To achieve the best out of our campaigns, Trading Lab — MiQ’s Campaign Management Tool enables traders to manage the campaign’s set up, margin, reporting, optimizations from a single interface. Trading Lab combines each step of the campaign management cycle into a unique interface, making life easier for the traders.

Why did we need custom monitoring and alerting for our pipelines?

To ensure that the traders have up to date information available before making any decisions we ingest data from multiple DSPs (Demand-Side Platform) (Appnexus, The Trade Desk & DV360) and aggregate it. Being a programmatic media buying agency, we at MiQ work closely with DSPs to buy inventory from them. To make this possible, we run 100+ batch jobs every day. Due to the amount of processing being done and sometimes due to unforced errors some of our jobs fail which results in data being inaccurate for some or all of the DSPs.

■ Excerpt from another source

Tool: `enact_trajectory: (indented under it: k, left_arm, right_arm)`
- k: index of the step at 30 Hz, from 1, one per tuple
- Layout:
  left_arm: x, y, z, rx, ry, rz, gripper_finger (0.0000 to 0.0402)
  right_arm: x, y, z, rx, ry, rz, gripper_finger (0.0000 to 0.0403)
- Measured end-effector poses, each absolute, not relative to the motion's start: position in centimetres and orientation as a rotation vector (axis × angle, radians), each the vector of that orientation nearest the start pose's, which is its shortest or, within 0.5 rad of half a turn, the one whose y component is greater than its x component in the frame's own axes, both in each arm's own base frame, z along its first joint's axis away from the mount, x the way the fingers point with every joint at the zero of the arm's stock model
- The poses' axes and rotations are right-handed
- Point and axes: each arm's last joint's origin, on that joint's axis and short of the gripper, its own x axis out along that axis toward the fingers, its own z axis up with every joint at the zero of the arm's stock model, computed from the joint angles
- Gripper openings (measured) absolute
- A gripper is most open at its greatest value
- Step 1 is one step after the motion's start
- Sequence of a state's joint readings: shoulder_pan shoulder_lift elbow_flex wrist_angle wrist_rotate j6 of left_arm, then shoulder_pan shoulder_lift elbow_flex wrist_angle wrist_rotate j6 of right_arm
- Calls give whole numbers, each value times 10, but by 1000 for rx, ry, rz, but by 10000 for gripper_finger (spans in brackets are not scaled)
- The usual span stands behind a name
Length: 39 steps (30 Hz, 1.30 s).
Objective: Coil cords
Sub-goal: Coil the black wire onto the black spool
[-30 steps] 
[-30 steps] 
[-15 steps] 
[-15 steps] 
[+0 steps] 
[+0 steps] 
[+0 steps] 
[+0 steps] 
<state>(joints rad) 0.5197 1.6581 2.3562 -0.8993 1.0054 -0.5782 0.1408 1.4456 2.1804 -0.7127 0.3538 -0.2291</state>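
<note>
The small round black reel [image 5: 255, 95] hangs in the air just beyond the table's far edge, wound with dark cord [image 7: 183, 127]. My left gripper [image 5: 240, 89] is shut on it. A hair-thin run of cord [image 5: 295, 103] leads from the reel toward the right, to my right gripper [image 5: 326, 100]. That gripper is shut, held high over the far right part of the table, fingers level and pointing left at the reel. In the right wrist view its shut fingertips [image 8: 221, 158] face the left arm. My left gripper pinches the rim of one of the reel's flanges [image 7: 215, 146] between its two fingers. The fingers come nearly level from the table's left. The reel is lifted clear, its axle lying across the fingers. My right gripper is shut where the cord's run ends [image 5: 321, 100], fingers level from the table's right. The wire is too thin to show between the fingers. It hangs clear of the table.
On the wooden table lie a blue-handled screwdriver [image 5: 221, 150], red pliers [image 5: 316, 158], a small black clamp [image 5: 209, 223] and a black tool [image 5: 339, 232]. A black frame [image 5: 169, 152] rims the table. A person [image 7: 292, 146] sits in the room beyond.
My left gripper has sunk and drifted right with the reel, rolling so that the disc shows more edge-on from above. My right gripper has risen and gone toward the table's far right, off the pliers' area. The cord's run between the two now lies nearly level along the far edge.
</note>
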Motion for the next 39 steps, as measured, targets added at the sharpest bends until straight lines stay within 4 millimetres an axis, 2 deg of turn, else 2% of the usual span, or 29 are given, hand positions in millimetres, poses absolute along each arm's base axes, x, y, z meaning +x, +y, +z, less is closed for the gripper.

The traders manage their campaigns, create reports based on the aggregated data we ingest, so it is very important for us to make sure that the traders are aware of the status of our data ingestion pipelines, i.e is the data ingested in Trading Lab accurate, when was it last updated and when will it be updated next?

The following drawbacks motivated us to create the new service:

  1. The manual process to update traders if we saw a failure in our pipeline was tedious and delayed.
  2. Informing traders required knowledge about which job is part of which pipeline and what the failure of that job means for the data.
  3. Some of our jobs are dependent on one another which made it difficult to understand the exact effect of a job’s failure.
  4. We could only update traders while we were in the office. Since we have offices in almost all timezones and the development team is located in Bengaluru, India this resulted in a delay in informing the traders.
  5. There was no way of letting traders know when was the data last updated and when will it be updated next.

How did we achieve this?

We run our Spring Batch Jobs as Tasks on Spring Cloud Dataflow. You can refer to our previous blog on SCDF to get more information on it here.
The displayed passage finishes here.